# The problem:
Return each line exactly, beginning with the one that has "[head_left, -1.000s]" and finishing with the final line of the material. Drop any pictures.

# Collected material:
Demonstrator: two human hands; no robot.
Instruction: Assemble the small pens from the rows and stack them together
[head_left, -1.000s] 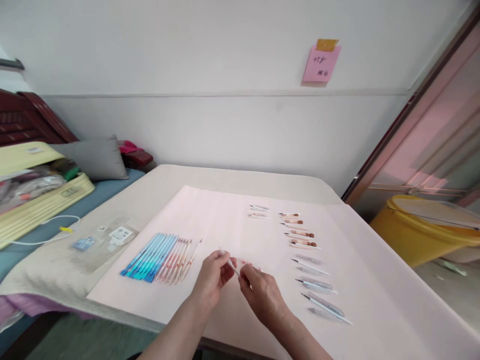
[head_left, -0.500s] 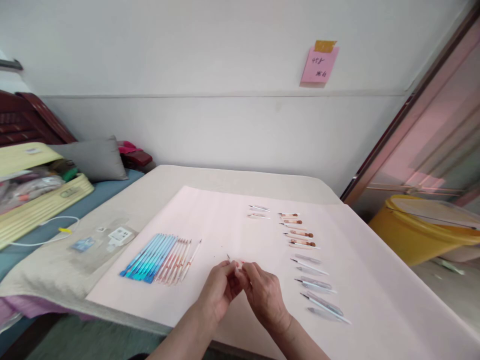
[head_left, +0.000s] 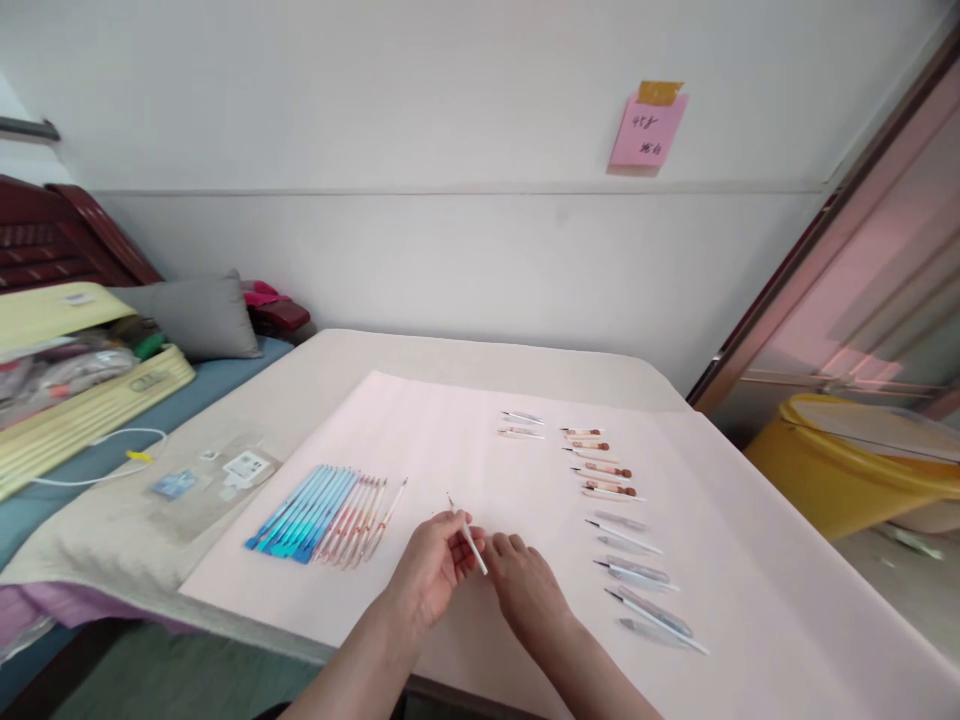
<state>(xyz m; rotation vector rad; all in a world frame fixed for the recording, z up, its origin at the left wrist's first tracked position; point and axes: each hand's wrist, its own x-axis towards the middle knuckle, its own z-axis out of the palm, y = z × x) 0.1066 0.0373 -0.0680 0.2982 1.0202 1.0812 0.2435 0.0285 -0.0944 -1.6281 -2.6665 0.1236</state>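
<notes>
Beige tbl (head_left: 480, 350) | pink sheet (head_left: 450, 420) atop: blue pens (head_left: 304, 515) L, pen parts (head_left: 609, 489) R | clr bag (head_left: 202, 500) beside sheet, L

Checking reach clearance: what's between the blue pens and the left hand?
Head view: pale, red-marked pens, then a strip of pink sheet beside the left hand.

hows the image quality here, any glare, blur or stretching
Head view, right edge: bright streaks, likely glare, on the flat pinkish panel; the rounded yellow bin looks stretched and soft. Head view, centre: light is soft and even; the slim white stick in the left hand shows clearly, its tip too small for detail.
</notes>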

# Response below:
[head_left, -1.000s] 
[head_left, -0.500s] 
[head_left, +0.000s] 
<state>(xyz m; rotation vector rad; all in a world frame fixed for the recording, z up, its origin at the left wrist's first tracked position; point and axes: each hand's wrist, its own x-axis towards the middle knuckle, its own z-axis out of the palm, y = z × x) 0.1066 0.0373 -0.0680 0.2982 1.0202 1.0812 0.2435 0.0285 -0.0944 -1.6281 -2.6665 0.1236</state>
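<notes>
Beige tbl (head_left: 480, 350) | pink sheet (head_left: 450, 420) atop: blue pens (head_left: 304, 515) L, pen parts (head_left: 609, 489) R | clr bag (head_left: 202, 500) beside sheet, L

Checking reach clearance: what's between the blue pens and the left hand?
Head view: pale, red-marked pens, then a strip of pink sheet beside the left hand.

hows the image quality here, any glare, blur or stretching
Head view, right edge: bright streaks, likely glare, on the flat pinkish panel; the rounded yellow bin looks stretched and soft. Head view, centre: light is soft and even; the slim white stick in the left hand shows clearly, its tip too small for detail.
</notes>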

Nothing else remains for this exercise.